### What to produce
Read the data below. Every line holding the string "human" must be copied.

======== Source records ========

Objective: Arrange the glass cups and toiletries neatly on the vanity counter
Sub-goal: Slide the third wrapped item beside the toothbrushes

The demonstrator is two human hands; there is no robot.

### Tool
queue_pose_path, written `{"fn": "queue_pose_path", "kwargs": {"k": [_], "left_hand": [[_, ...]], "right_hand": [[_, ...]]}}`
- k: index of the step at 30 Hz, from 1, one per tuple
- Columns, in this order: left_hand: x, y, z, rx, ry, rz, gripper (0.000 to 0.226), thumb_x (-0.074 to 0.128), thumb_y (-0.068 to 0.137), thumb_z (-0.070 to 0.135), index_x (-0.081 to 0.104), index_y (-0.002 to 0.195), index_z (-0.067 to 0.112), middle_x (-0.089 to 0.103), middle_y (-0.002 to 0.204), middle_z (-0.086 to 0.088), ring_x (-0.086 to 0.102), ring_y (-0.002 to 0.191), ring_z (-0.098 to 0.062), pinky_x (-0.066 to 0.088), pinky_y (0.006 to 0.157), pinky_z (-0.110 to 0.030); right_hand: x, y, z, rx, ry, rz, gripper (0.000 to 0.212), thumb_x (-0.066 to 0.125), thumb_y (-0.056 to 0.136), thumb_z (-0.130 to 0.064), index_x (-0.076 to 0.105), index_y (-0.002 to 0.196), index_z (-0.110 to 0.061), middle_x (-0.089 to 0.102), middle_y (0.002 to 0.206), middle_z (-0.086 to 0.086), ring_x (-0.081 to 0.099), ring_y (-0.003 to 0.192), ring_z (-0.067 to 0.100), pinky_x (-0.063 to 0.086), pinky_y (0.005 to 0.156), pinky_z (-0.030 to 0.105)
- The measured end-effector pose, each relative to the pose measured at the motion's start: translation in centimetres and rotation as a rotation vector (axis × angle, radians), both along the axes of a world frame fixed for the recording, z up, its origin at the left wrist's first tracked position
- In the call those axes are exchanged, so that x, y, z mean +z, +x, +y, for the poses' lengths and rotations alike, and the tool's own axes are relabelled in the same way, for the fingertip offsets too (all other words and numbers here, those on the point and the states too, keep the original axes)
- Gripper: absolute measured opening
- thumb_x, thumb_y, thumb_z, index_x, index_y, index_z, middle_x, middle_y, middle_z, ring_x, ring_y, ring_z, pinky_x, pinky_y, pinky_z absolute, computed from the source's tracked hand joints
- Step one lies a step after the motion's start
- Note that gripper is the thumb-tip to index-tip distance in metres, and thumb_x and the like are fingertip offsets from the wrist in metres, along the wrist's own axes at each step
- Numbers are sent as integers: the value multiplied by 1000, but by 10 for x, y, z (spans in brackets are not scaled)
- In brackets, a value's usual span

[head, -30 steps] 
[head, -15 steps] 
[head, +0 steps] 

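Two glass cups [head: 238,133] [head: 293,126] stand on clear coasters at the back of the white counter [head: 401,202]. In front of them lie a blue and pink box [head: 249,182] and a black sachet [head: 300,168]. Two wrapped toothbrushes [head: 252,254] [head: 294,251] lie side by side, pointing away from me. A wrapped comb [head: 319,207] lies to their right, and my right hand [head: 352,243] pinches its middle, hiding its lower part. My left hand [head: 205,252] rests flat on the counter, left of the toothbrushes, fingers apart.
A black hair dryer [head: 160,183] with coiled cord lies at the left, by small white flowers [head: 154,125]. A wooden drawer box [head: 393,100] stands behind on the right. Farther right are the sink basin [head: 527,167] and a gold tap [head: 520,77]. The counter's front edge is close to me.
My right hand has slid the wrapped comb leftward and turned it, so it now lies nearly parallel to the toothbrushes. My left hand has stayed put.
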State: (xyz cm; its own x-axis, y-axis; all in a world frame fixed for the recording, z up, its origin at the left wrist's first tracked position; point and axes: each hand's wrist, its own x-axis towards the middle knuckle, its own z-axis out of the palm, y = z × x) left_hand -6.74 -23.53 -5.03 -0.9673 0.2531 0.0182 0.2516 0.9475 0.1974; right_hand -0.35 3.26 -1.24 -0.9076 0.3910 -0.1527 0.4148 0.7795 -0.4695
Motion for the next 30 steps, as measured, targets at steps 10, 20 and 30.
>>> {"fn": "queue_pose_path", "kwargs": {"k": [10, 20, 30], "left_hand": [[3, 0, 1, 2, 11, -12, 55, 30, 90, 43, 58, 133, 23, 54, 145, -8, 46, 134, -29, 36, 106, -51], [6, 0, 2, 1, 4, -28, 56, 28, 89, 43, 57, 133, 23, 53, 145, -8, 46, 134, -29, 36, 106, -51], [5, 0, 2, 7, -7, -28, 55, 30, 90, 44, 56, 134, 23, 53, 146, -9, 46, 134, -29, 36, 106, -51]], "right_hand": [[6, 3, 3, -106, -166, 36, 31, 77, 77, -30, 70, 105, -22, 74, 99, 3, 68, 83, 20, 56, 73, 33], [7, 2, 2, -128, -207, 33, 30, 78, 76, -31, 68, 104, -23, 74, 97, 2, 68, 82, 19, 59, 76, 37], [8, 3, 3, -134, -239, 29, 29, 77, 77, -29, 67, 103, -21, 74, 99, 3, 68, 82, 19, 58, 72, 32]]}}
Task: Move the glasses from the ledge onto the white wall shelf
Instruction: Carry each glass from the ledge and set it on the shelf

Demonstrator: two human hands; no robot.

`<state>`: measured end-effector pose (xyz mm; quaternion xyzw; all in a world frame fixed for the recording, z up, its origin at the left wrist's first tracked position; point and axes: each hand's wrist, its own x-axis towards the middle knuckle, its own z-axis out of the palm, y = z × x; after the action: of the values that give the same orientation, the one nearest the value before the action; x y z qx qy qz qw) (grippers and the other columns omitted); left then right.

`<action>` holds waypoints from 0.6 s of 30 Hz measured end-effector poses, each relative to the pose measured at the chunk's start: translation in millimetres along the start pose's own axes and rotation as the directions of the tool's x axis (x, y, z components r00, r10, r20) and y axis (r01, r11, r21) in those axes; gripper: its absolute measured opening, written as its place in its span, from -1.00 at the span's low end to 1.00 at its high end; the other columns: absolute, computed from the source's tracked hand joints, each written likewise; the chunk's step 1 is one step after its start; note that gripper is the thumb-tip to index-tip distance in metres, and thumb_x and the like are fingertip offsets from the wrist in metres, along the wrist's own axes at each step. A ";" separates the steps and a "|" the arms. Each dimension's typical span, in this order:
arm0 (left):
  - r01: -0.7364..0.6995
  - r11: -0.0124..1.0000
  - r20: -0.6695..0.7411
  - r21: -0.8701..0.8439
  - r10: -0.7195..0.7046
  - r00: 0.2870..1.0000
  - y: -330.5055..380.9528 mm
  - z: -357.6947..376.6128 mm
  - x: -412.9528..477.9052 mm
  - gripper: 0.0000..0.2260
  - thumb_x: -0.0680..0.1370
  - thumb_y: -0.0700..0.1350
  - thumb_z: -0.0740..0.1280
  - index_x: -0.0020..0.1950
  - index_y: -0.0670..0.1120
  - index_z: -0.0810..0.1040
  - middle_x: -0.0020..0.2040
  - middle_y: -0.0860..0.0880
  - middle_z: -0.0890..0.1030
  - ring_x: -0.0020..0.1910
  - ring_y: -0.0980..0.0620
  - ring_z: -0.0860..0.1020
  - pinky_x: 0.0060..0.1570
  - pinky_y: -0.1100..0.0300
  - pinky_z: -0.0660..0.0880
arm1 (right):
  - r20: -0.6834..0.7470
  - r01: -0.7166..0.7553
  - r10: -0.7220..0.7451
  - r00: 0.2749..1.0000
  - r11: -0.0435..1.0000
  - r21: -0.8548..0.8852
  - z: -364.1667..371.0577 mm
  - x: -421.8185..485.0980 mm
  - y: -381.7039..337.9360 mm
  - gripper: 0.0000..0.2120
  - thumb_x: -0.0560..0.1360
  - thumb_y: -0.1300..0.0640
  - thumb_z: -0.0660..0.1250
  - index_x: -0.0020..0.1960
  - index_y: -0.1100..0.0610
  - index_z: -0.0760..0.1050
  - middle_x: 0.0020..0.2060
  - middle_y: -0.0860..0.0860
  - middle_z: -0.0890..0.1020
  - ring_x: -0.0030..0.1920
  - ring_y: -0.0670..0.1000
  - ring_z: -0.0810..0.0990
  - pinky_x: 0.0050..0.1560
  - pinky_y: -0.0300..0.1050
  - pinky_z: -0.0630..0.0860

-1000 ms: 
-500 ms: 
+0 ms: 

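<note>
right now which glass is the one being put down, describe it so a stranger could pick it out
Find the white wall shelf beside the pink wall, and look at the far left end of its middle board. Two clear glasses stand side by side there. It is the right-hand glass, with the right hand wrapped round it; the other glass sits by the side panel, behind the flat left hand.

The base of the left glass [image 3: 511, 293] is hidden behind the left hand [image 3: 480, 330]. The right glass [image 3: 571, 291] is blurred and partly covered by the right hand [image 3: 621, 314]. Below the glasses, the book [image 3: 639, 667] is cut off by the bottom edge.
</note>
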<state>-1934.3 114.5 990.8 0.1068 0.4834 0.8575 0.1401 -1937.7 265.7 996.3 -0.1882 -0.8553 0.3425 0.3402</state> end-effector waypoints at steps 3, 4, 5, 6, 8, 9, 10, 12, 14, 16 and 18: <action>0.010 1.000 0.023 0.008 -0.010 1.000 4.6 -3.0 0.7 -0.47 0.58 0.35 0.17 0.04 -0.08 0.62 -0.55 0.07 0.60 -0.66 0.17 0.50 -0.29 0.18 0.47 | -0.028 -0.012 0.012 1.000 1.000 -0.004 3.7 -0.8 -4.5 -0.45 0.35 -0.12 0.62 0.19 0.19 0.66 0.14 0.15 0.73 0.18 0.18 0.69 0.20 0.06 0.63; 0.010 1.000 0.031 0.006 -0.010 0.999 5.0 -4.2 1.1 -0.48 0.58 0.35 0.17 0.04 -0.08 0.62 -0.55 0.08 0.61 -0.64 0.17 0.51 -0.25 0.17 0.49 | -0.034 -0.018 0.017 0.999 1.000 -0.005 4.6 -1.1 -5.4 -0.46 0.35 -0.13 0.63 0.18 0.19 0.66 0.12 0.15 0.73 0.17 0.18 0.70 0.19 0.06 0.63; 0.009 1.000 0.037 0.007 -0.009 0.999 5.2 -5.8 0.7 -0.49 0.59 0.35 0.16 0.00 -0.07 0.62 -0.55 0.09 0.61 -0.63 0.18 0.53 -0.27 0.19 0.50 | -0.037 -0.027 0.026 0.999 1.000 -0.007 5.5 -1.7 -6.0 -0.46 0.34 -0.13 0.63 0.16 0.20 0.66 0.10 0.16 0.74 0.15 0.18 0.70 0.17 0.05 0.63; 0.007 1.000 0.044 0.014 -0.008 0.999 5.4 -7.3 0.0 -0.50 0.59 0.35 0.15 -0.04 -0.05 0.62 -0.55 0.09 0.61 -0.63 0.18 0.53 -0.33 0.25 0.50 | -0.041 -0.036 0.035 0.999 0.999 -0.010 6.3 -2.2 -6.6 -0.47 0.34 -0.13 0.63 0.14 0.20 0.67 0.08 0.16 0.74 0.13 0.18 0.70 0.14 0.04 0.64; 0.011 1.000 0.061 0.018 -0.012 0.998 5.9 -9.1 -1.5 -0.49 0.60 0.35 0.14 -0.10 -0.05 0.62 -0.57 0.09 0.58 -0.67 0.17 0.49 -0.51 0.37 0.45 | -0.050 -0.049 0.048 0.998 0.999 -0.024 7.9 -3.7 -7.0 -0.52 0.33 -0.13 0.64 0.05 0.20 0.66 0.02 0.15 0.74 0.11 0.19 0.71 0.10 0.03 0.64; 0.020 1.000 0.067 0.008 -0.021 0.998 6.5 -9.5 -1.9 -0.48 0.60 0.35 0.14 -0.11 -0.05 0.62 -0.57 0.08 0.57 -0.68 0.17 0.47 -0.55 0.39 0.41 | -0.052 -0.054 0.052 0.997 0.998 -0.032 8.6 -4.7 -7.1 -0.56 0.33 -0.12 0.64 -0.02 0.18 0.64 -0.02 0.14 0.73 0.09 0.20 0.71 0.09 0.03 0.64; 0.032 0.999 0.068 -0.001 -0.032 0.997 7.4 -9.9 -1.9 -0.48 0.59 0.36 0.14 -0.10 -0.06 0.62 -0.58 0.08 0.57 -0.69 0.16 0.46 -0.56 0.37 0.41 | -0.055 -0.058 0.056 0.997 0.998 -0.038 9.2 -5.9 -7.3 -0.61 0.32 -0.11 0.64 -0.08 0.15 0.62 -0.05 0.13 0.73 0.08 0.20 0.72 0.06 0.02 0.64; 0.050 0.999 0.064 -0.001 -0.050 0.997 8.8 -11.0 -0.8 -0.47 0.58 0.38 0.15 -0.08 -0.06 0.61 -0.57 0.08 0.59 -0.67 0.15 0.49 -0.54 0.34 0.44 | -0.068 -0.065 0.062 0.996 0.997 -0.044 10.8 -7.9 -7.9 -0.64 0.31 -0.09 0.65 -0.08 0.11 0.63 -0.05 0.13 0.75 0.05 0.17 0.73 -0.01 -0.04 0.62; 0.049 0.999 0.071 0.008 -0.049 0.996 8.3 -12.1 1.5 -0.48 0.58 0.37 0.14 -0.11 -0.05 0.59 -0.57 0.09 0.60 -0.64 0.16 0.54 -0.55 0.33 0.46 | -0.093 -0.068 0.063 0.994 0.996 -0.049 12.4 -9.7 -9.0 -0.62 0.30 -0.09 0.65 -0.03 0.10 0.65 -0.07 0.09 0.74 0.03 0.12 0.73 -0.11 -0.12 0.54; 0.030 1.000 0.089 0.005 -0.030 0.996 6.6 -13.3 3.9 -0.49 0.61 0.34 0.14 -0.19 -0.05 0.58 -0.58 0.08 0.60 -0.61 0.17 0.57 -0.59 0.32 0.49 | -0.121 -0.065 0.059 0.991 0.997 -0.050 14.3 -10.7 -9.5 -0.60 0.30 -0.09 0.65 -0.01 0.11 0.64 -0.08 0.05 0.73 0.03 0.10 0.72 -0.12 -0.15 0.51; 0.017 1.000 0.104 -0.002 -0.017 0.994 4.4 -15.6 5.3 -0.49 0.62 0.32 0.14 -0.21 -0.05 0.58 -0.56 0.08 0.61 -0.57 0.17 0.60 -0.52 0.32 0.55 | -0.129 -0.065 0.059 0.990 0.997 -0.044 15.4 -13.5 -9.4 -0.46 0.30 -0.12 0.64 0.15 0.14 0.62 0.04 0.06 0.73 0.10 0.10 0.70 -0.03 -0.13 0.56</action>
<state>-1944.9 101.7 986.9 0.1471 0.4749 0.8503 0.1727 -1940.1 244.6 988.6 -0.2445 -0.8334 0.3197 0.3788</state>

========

### Answer box
The demonstrator is two human hands; there is no robot.
Demonstrator: two human hands; no robot.

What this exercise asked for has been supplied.